A palavra da vítima não pode encerrar o único elemento de prova para efeito de suportar a procedência final do processo cautelar ou da respectiva ação penal eventualmente instaurada.
Corroborando o presente entendimento, vale colacionar recente julgado deste Eg TJRJ:
"APELAÇÃO. Medidas Protetivas de Urgência. Sentença de improcedência. No dia 24/08/2022, a genitora declarou que seu filho, com 07 anos de idade, contraiu doença viral conhecida como" molusco contagioso "e iniciou tratamento. Contudo, quando a criança está na companhia do genitor, este supostamente não realiza o procedimento adequado, bem como agride verbal e fisicamente a criança para que abandone o tratamento. Os fatos relatados pela genitora não justificam o afastamento da criança do convívio com o pai. Isso porque não há nos autos qualquer elemento indiciário da prática de maus tratos ou lesão corporal contra a criança. O laudo pericial não constatou qualquer lesão na criança relacionada ao contexto de agressão relatado pela genitora. O genitor argumenta que é médico e ministrou medicamento para tratar as feridas da criança. Os documentos juntados aos autos demonstram constantes desavenças entre os adultos, mas que não justificam, ao menos nestes autos, a determinação de afastamento de qualquer deles do convívio com a criança. A conflituosa relação dos genitores é objeto de processo que tramita na Vara de Família, onde eventuais ajustes de comportamentos poderão ser ordenados e acompanhados naquele Juízo. Nesse sentido, foi a conclusão do Estudo Social e Psicológico produzido pela Equipe Técnica. DESPROVIMENTO DO RECURSO."
(0244619-57.2022.8.19.0001 - APELAÇÃO. Des (a). Nome - Julgamento: 15/02/2023 - QUINTA CÂMARA CRIMINAL)
Outrossim, as medidas protetivas exibem natureza essencialmente instrumental, sempre acessórias ao respectivo procedimento penal cognitivo. Não há notícia de proposição, na espécie, de qualquer demanda penal pelo MP em face do recorrido relativamente aos fatos que deram ensejo ao pedido de medidas protetivas ou a quaisquer outros.
A tutela jurisdicional de emergência possui natureza excepcional e acessória e não pode ser fixada de forma genérica, gerando instabilidade no ambiente familiar.

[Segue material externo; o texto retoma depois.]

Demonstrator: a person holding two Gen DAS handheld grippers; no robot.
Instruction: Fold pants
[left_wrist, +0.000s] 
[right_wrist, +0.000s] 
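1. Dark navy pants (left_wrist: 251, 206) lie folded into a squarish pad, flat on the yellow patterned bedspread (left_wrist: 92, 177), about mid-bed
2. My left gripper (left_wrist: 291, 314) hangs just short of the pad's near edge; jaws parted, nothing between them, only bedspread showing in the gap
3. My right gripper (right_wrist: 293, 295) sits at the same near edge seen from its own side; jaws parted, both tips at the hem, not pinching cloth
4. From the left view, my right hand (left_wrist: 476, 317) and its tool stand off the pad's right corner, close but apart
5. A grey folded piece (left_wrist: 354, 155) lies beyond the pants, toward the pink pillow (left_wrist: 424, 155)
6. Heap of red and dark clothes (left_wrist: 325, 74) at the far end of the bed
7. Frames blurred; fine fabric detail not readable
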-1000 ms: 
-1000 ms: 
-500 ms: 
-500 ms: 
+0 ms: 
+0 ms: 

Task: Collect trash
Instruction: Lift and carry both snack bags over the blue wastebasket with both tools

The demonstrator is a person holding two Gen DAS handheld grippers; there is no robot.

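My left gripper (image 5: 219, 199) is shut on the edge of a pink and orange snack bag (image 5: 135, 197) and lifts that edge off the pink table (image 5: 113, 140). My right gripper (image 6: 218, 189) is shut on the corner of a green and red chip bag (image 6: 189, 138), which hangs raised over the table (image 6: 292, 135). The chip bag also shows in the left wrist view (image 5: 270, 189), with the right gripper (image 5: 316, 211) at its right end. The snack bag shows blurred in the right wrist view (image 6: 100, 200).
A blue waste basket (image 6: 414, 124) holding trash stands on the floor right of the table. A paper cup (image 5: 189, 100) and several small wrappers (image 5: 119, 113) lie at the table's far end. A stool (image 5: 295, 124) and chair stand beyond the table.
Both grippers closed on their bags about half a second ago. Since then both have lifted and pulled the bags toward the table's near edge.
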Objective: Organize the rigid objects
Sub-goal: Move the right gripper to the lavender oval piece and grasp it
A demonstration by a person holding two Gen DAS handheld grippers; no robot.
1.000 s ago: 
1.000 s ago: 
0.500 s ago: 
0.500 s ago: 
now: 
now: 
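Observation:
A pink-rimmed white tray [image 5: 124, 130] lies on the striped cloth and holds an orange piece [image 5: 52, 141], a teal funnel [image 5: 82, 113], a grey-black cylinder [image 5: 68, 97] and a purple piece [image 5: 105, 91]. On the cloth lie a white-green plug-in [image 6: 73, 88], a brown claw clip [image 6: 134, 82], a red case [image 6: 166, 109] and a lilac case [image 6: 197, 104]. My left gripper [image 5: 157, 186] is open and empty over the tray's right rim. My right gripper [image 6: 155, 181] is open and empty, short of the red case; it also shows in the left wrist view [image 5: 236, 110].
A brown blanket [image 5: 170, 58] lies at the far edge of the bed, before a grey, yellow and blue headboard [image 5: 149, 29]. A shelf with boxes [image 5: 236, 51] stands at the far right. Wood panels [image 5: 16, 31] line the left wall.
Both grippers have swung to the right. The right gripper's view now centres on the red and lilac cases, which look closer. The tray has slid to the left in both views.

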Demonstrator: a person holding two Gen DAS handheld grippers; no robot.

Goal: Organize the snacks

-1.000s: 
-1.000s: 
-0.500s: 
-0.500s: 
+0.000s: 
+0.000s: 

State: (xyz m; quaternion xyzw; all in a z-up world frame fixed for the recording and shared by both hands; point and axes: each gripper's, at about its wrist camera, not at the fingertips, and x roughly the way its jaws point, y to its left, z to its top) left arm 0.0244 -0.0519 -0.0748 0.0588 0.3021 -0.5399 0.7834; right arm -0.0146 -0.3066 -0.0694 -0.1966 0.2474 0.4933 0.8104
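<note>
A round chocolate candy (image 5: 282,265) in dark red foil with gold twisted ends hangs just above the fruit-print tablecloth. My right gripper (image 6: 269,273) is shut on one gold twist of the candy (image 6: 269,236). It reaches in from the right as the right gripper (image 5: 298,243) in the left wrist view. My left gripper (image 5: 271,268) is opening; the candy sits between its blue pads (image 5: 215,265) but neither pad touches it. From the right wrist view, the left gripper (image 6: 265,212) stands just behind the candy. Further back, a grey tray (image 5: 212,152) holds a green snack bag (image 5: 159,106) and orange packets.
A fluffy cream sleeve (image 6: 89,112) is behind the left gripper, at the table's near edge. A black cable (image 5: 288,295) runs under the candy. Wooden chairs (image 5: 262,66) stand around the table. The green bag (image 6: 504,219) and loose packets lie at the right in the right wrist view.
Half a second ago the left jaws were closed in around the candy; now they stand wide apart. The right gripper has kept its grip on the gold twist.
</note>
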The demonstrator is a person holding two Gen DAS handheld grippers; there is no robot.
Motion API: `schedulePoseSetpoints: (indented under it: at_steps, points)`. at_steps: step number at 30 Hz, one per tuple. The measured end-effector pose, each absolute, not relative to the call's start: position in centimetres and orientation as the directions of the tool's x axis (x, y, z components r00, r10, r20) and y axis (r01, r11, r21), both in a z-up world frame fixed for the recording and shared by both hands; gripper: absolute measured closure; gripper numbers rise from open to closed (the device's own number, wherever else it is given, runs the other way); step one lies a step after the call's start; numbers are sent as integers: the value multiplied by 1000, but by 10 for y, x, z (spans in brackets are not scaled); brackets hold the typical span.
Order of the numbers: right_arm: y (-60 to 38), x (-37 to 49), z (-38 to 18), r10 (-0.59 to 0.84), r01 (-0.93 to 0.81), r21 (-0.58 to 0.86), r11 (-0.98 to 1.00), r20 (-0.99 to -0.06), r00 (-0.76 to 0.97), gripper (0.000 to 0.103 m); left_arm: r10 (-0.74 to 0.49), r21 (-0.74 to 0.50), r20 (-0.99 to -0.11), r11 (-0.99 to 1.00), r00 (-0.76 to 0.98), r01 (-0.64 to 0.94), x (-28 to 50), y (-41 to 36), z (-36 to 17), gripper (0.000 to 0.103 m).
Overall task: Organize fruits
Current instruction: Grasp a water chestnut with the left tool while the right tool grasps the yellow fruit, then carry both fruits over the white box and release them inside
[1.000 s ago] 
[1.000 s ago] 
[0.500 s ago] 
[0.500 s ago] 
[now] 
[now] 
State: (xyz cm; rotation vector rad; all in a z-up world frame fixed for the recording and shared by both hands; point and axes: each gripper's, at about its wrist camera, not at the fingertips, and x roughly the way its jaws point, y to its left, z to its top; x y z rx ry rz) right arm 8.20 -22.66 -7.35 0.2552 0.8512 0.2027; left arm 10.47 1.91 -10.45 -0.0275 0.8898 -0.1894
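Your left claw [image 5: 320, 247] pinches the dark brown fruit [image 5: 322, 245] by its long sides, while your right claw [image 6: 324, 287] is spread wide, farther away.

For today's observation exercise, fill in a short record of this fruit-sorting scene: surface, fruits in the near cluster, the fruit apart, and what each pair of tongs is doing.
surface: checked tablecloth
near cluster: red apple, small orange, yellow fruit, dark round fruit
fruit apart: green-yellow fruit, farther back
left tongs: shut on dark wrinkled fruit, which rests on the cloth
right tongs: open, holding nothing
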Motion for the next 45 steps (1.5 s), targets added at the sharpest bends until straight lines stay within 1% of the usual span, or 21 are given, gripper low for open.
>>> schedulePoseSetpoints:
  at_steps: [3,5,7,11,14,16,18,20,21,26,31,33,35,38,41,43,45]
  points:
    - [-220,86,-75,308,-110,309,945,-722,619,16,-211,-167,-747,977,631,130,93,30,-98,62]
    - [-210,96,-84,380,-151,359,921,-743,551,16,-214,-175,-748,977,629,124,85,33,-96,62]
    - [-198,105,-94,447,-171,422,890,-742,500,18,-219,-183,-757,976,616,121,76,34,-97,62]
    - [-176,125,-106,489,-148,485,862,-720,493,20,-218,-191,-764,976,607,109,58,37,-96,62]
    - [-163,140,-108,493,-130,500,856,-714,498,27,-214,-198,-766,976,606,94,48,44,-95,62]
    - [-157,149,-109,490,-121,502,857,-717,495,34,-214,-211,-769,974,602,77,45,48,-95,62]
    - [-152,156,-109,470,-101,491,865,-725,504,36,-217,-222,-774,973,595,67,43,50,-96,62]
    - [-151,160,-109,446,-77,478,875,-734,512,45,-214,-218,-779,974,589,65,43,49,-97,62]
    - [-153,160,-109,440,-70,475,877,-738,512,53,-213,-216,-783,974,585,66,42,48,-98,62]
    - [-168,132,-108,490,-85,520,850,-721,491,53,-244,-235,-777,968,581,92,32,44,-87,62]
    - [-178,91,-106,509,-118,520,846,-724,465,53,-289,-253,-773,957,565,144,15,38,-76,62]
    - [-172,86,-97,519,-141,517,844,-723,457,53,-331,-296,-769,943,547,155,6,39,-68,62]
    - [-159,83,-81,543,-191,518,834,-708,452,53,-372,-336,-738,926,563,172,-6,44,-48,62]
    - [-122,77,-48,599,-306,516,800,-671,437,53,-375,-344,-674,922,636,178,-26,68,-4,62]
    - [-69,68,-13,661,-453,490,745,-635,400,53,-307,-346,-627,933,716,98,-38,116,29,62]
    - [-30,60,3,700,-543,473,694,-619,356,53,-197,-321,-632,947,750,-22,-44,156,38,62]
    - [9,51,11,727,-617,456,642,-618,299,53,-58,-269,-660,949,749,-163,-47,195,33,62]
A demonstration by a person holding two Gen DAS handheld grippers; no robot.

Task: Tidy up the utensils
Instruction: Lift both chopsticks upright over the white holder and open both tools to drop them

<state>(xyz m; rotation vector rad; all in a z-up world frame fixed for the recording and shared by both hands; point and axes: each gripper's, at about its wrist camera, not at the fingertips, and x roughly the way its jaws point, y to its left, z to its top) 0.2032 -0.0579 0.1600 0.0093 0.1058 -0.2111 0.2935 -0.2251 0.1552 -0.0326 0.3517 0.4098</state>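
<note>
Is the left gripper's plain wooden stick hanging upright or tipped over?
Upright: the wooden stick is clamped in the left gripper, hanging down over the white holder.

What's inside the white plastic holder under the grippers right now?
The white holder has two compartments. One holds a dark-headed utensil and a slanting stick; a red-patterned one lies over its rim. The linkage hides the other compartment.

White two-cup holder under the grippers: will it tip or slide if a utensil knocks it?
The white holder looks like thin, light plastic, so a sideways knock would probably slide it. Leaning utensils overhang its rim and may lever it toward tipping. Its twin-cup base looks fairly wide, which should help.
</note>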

No entanto, em que pese não se vislumbre, neste momento, os requisitos legais à aplicação de medida protetivas, entendo que o ilustre magistrado se precipitou ao pôr fim ao processo sem as necessárias cautelas.
Deste modo, encampo o diligente parecer do Ministério Público constante do doc. 22 e entendo necessário o encaminhamento da suposta vítima e do suposto agressor à Nome, visando a elaboração de relatório com elementos que viabilizem melhor aferição de eventual situação de risco que exija a aplicação das cautelares previstas na Lei Henry Borel.
Por fim, seja certificado se há processo em Vara de Família em que seja discutida a guarda e/ou visitação da vítima e, em caso positivo, seja determinada a remessa de cópia do registro de ocorrência e da decisão a ser proferida sobre a medida protetiva, para ciência do Juízo e da Promotora de Justiça em atuação naquele Juízo.
Destarte, mantêm-se a sentença no que tange ao indeferimento das medidas protetivas, sem prejuízo de que venham a ser deferidas se evidenciada nova situação de urgência, diante da constatação da prática de fatos concretos de violência que gerem algum risco ao menor, o que será averiguado após o estudo da Nome.
À conta do exposto, voto pelo PARCIAL PROVIMENTO do recurso para prosseguimento da medida cautelar a fim de atender promoção ministerial que propugnou pelo encaminhamento da suposta vítima e do suposto agressor à Nome, visando a elaboração de relatório com elementos que viabilizem melhor aferição de eventual situação de risco comunicada pela mãe do menor para que, então, se possa aplicar ou não as cautelares previstas na Lei Henry Borel.
Rio de Janeiro, 05 de dezembro de 2023.